▽

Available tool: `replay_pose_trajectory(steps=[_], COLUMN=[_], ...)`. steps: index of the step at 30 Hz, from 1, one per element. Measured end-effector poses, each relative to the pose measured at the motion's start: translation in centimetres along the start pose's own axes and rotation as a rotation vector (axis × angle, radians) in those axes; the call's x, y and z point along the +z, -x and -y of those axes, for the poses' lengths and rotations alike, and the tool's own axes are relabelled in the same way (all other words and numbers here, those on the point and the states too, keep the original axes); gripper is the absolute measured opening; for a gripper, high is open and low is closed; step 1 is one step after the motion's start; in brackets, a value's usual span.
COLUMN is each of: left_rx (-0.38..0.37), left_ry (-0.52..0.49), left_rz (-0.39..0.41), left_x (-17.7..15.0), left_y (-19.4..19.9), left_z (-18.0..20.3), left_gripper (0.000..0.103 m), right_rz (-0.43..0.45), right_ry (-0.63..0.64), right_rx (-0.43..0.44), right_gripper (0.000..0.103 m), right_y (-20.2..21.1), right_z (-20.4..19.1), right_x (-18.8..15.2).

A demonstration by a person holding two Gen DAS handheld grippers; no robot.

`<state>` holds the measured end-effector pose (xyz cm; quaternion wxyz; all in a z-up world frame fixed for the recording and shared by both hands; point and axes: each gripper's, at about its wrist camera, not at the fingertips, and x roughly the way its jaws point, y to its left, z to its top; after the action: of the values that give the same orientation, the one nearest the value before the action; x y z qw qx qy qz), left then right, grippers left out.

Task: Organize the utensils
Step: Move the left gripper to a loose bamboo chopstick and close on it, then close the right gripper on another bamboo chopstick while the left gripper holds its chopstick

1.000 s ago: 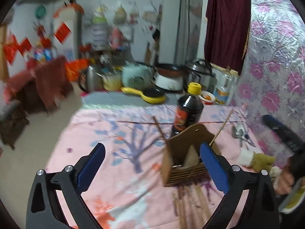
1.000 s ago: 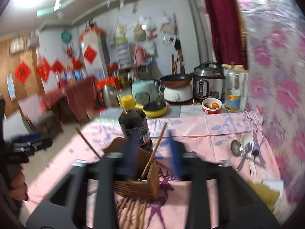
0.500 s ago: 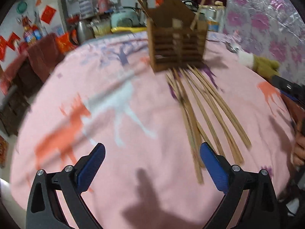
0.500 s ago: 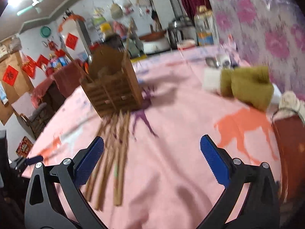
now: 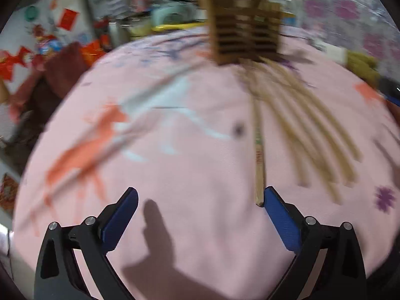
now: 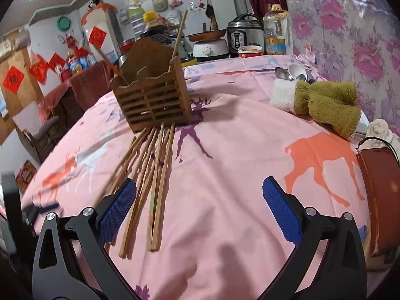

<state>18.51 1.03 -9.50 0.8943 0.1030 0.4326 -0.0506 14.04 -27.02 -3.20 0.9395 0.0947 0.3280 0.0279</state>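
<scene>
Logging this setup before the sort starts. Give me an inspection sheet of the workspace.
Surface: pink tablecloth with deer print.
Job's things: loose chopsticks fanned flat before the wooden holder, which already holds a few; spoons at the far right.
Clutter: green plush cloth, red-brown case.
Grippers: left gripper and right gripper open, empty.
Cables: thin black cord on the case.
Surroundings: rice cooker, bottles, red wall decorations.
</scene>
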Motion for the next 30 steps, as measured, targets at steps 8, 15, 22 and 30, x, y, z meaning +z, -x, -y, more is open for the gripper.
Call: replay_pose_trajectory(steps=[8, 15, 22, 30], left_rx=[-0.103, -0.148, -0.183, -0.158], left_ry=[0.030, -0.011, 0.094, 0.072], left_rz=[0.038, 0.076, 0.058, 0.075], left_x=[-0.4, 0.1, 0.0, -0.3], left_y=[0.4, 0.2, -0.1, 0.1], left_z=[0.0, 1.9, -1.1, -0.6], left_gripper=[0.064, 0.024, 0.009, 0.009], right_rz=[-0.025, -0.074, -0.149, -0.179], right_ry=[0.089, 0.154, 0.194, 0.221], right_rx=[-0.019, -0.002, 0.025, -0.016], right_gripper=[0.093, 0.070, 0.046, 0.039], right_y=[0.4, 0.1, -0.6, -1.6], right_z=[-1.8, -2.9, -3.7, -4.0], right_x=[-1.9, -3.1, -4.7, -5.3])
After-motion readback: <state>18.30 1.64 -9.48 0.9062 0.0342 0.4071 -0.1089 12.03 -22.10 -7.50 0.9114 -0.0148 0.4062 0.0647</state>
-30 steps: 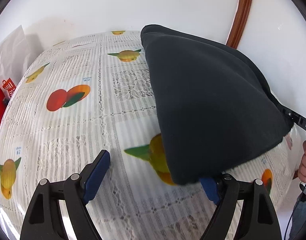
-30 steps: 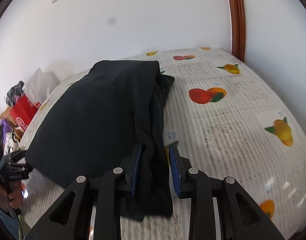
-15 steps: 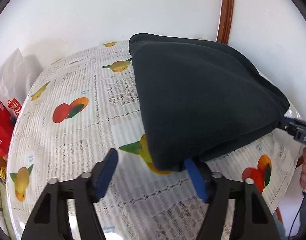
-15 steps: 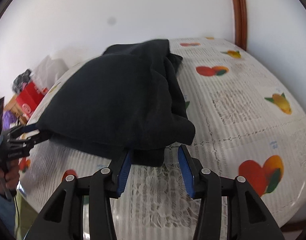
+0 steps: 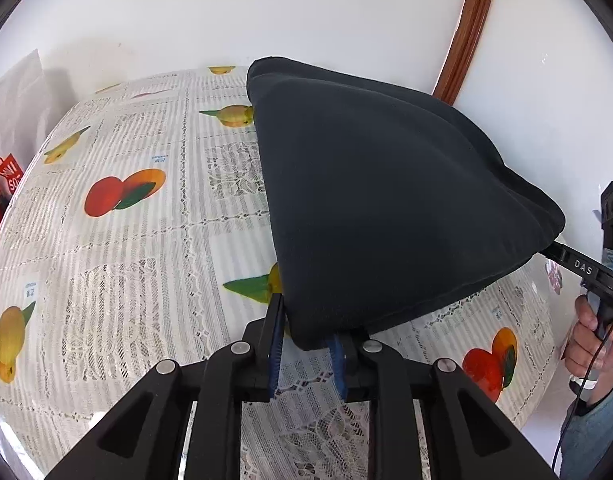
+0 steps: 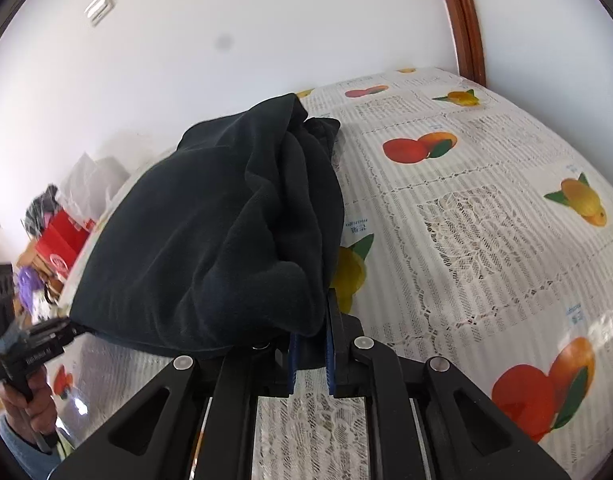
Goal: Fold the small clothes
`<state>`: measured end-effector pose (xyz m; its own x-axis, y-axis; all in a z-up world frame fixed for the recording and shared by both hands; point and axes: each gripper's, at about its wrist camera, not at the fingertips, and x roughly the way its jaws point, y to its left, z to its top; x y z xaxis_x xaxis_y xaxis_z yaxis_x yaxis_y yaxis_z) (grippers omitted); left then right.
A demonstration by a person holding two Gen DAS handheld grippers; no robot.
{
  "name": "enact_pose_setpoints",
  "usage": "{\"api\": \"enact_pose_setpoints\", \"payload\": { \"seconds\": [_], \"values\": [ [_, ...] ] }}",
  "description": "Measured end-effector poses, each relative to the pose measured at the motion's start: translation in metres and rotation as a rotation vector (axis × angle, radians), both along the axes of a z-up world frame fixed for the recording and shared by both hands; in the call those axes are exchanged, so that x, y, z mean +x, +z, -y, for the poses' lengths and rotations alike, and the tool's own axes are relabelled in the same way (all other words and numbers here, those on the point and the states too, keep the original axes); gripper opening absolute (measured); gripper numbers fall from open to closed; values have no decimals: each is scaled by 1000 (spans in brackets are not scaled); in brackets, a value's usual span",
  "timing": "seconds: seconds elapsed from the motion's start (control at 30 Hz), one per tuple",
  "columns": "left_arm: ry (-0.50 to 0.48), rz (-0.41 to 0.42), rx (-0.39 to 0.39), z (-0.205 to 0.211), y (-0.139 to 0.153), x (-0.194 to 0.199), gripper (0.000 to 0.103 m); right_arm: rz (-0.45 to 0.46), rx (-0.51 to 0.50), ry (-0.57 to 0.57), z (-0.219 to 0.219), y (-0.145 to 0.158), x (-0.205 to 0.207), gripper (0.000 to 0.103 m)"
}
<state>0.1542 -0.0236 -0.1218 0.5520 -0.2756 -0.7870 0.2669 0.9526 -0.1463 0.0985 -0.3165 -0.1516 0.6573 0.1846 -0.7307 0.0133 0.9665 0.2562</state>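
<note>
Readable lettering
White letters "DAS" stand on the right tool; the red bag shows partial white letters "NI" over "SO".

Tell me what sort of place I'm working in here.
Most likely a room in a home. The dark garment lies on a table under a lace tablecloth printed with fruit, beside plain white walls with wooden door trim. Shopping bags and clutter sit at the far side.

Bare tablecloth leftward — dark garment rightward
</note>
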Motion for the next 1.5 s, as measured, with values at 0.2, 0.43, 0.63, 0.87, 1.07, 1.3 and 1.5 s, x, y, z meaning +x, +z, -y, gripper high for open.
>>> {"api": "enact_pose_setpoints", "payload": {
  "seconds": [0.2,0.43,0.63,0.87,1.07,1.3,1.5],
  "values": [
    [-33,41,31,-4,13,-20,46,63,-149,15,9,33,-31,18],
    [-109,96,-82,5,44,-32,53,195,-123,37,6,80,-23,37],
    [-60,169,6,15,58,-13,53,87,-115,60,-16,52,19,13],
    [19,12,-3,0,9,25,60,72,-100,48,-13,18,-6,4],
    [3,10,-24,-7,7,27,65,80,-115,78,-13,36,-14,6],
    [-4,15,-23,-4,5,27,70,58,-97,64,-21,38,34,9],
    [-5,7,-54,-7,3,27,71,128,-34,28,-8,32,29,4]
  ]
}}
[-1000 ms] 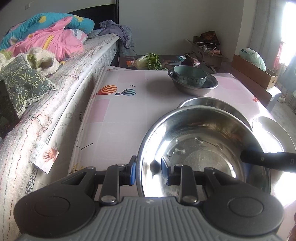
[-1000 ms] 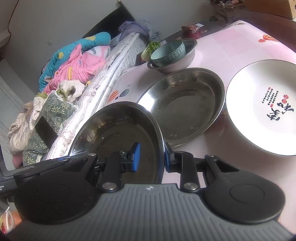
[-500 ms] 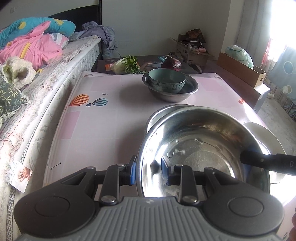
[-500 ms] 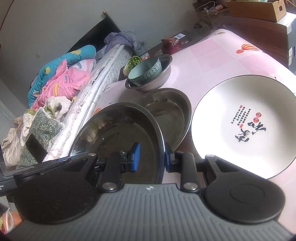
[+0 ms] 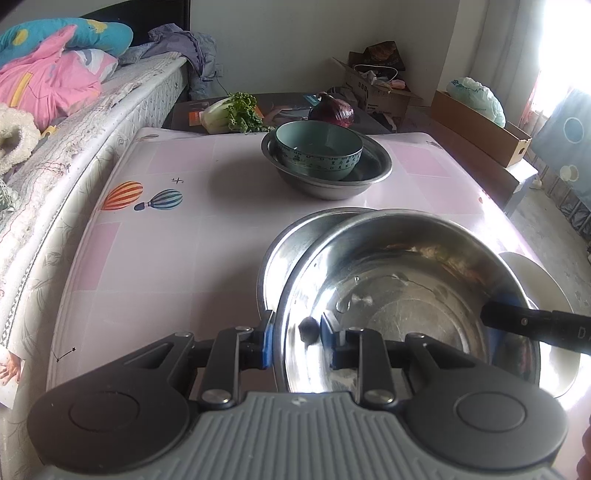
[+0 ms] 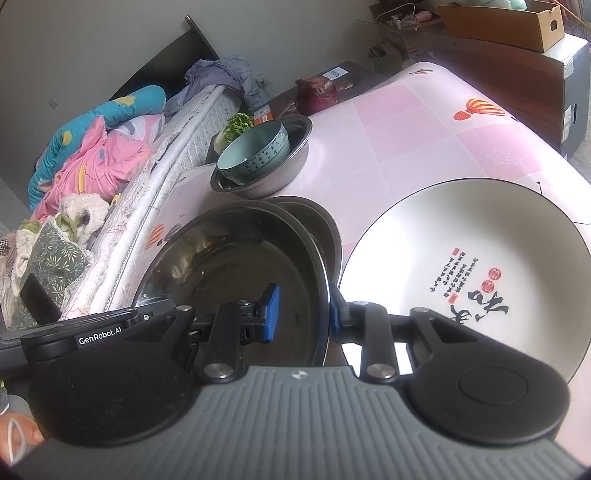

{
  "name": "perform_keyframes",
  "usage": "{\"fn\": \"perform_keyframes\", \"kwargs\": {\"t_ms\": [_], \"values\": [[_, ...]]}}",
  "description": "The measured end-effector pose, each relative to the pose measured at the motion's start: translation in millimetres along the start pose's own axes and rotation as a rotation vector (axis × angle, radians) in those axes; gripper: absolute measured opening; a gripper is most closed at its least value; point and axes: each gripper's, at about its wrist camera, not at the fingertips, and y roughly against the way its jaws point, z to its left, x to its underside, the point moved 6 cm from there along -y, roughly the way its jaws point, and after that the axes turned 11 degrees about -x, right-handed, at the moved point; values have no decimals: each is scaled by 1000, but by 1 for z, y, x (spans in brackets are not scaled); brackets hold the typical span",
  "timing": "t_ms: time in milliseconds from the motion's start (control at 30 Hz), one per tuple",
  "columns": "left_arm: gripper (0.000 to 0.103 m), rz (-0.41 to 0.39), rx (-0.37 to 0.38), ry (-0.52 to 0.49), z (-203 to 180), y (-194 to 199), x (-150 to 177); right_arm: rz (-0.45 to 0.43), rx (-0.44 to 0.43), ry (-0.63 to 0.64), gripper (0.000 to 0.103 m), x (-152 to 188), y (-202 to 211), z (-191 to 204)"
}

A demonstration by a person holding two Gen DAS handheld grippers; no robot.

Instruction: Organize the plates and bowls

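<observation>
So on the far left there was the bed (image 5: 110, 110) piled with pink and blue bedding (image 5: 55, 70), running right along the edge of the pink tabletop (image 5: 177, 258).

Moving in, the left tool (image 5: 293, 341) was pinched shut on the near rim of a big steel basin (image 5: 399, 295), one blue pad outside the wall and one inside. The basin was round, so no real long axis, mouth facing up, tipped a bit, and it was held partly over a second steel basin (image 5: 291, 240) sitting on the tabletop just behind and to its left. Further back sat a third metal bowl (image 5: 332, 184) with a teal ceramic bowl (image 5: 317, 147) leaning inside it, and greens (image 5: 240, 110) plus a purple onion-looking thing (image 5: 332, 110) past the tabletop's far edge.

On the right side the right tool (image 6: 303, 314) gripped the opposite rim of the same held basin (image 6: 240, 266), rim clamped between its pads. Just right of that lay a wide white plate (image 6: 461, 240) flat on the tabletop, open side up, its black-and-red lettering running diagonally. Cardboard boxes (image 6: 517, 22) sat farthest right.
</observation>
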Motion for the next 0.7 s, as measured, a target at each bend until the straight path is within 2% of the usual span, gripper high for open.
{"fn": "perform_keyframes", "kwargs": {"t_ms": [300,467,700], "values": [[27,-2,-10,-10,0,-9,-3,5,34,27,27,-7,-12,-1],[31,2,-14,2,5,-10,-3,-10,68,42,31,-13,-11,-2],[47,-19,-12,12,8,0,0,-48,70,14,39,-14,4,-8]]}}
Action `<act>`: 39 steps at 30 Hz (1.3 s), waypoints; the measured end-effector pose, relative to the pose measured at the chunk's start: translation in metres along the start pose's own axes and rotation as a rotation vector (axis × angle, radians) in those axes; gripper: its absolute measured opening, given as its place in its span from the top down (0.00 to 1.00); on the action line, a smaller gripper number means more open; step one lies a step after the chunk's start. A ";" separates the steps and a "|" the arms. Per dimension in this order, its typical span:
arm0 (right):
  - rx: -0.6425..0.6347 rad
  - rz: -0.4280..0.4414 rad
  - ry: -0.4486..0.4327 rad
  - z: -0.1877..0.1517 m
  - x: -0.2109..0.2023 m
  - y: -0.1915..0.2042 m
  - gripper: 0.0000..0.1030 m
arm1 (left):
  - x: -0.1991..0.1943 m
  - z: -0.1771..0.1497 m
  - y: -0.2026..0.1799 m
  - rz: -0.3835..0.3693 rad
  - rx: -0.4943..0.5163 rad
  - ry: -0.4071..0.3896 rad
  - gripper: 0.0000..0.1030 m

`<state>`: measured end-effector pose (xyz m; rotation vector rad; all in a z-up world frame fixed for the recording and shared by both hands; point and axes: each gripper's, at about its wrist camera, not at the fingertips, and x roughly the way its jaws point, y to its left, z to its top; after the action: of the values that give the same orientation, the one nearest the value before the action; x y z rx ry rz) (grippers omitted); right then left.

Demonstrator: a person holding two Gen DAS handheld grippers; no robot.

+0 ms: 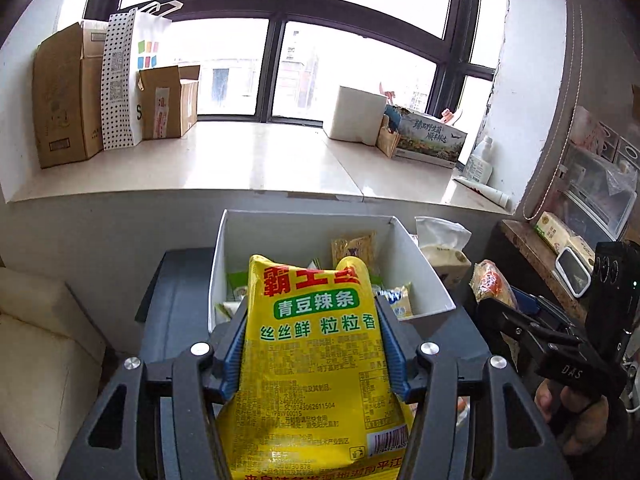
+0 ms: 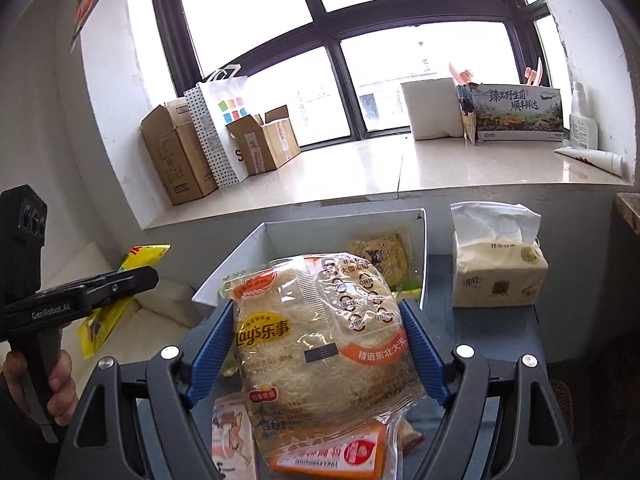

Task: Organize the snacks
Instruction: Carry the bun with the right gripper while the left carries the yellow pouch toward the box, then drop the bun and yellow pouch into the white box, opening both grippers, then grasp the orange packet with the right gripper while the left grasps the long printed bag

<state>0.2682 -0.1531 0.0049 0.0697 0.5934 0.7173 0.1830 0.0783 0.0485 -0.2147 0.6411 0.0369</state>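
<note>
The left hand-held gripper [image 1: 314, 340] is clamped on a yellow snack bag [image 1: 316, 364], held up in front of the white bin [image 1: 424, 276] at twelve o'clock. The right hand-held gripper [image 2: 316, 354] grips a clear rice-cracker pack [image 2: 320, 340], the bin at twelve o'clock beyond it and a tissue pack [image 2: 498, 270] at two o'clock.

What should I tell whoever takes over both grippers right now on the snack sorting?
Left gripper: shut on the yellow plastic spicy-strip snack bag, held up in front of the white open-top box.
Right gripper: shut on the clear Lay's rice-cracker packet, also in front of the box.
Done: several small packets already sit in the box.
Left: both held bags must go in; an orange-and-white packet lies below the right gripper.
</note>
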 end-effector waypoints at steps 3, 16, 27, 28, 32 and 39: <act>0.023 -0.025 0.021 0.025 0.027 -0.009 0.18 | 0.026 0.025 0.000 0.026 0.026 0.009 0.40; 0.053 -0.108 0.038 0.053 0.065 -0.033 0.00 | 0.088 0.044 -0.003 0.059 0.071 0.082 0.00; 0.054 -0.068 0.003 0.039 0.026 -0.030 0.00 | 0.047 0.026 0.002 0.045 0.071 0.044 0.00; 0.041 -0.067 -0.002 0.036 0.019 -0.028 0.00 | 0.038 0.021 0.001 0.033 0.069 0.039 0.00; -0.005 -0.049 -0.012 0.010 -0.009 -0.015 0.00 | 0.006 -0.012 -0.006 0.003 0.086 0.031 0.00; 0.060 -0.009 0.034 -0.080 -0.053 -0.014 0.00 | -0.031 -0.108 -0.014 -0.056 0.060 0.069 0.00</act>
<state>0.2024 -0.2090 -0.0392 0.1110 0.6472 0.6932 0.0963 0.0429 -0.0145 -0.1762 0.7039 -0.0441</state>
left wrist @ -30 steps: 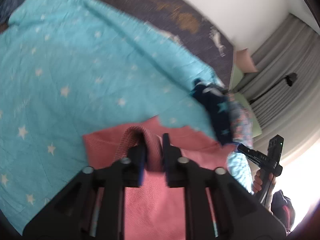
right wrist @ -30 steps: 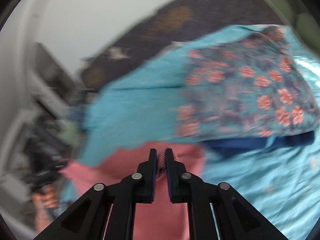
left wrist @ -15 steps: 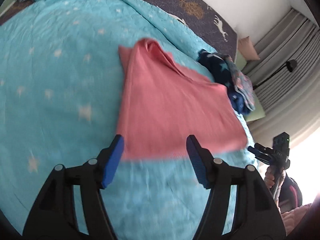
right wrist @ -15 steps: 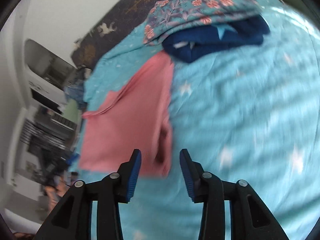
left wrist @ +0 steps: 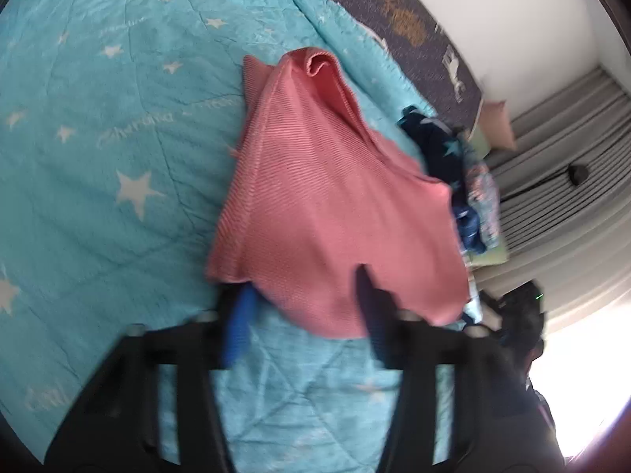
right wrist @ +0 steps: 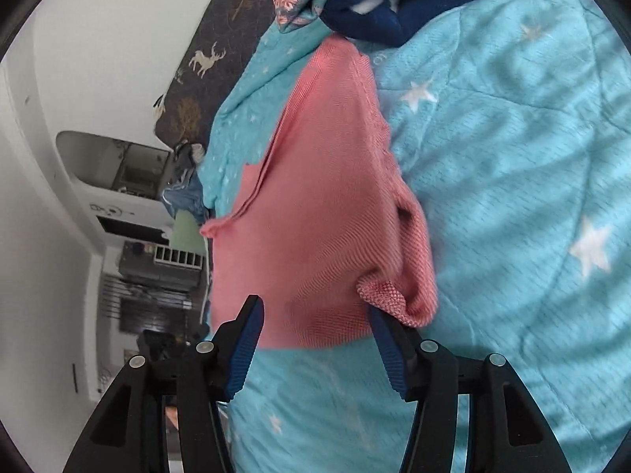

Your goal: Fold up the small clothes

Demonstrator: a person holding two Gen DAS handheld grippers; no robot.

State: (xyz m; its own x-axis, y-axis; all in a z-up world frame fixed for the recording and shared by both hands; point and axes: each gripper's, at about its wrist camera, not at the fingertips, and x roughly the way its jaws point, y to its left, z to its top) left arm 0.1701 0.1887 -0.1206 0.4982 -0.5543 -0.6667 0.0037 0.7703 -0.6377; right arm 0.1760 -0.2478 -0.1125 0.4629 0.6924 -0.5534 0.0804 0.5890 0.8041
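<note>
Turquoise star quilt point(right wrist: 512, 157): pink garment point(right wrist: 315, 216) lying flat; right gripper point(right wrist: 315, 315) jaws just widening, left gripper point(left wrist: 303, 299) just narrowing, both unclenched around hem.

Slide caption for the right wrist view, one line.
Right gripper open at the near edge of the pink garment spread on a turquoise star-print quilt, folded clothes beyond.

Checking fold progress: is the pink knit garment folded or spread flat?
Partly folded: pink knit garment shows doubled layers, with a rumpled corner.
</note>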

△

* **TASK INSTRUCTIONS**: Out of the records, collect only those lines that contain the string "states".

* **RESPONSE TO THIS TASK**:
Available tool: `replay_pose_trajectory(steps=[_], COLUMN=[_], ...)`. steps: index of the step at 30 Hz, from 1, one per element. Measured end-effector poses, each relative to the pose measured at the motion's start: translation in centimetres along the start pose's own axes and rotation as a rotation vector (axis × angle, radians) in those axes; the call's x, y and z point along the +z, -x and -y of those axes, for the poses' lengths and rotations alike, and the tool's own axes are relabelled in the same way (all other words and numbers here, those on the point and the states too, keep the original axes); gripper is the absolute measured opening; for a gripper, high is open and low is closed; step 1 is one step after the motion's start; in brackets, a value's usual span.
  "description": "Measured end-effector poses, each relative to the pose measured at the motion's start: translation in metres and rotation as a rotation vector (axis × angle, radians), both along the axes of a z-up world frame fixed for the recording and shared by both hands; in the call those axes are exchanged, so that x, y, z mean +x, +z, -y, for the poses' lengths and rotations alike, and the tool's own axes are relabelled in the same way (all other words and numbers here, those on the point and the states too, keep the original axes); gripper opening absolute (measured); gripper numbers fall from open to closed; values have no decimals: each is scaled by 1000 (spans in brackets are not scaled); in brackets, a value's usual span",

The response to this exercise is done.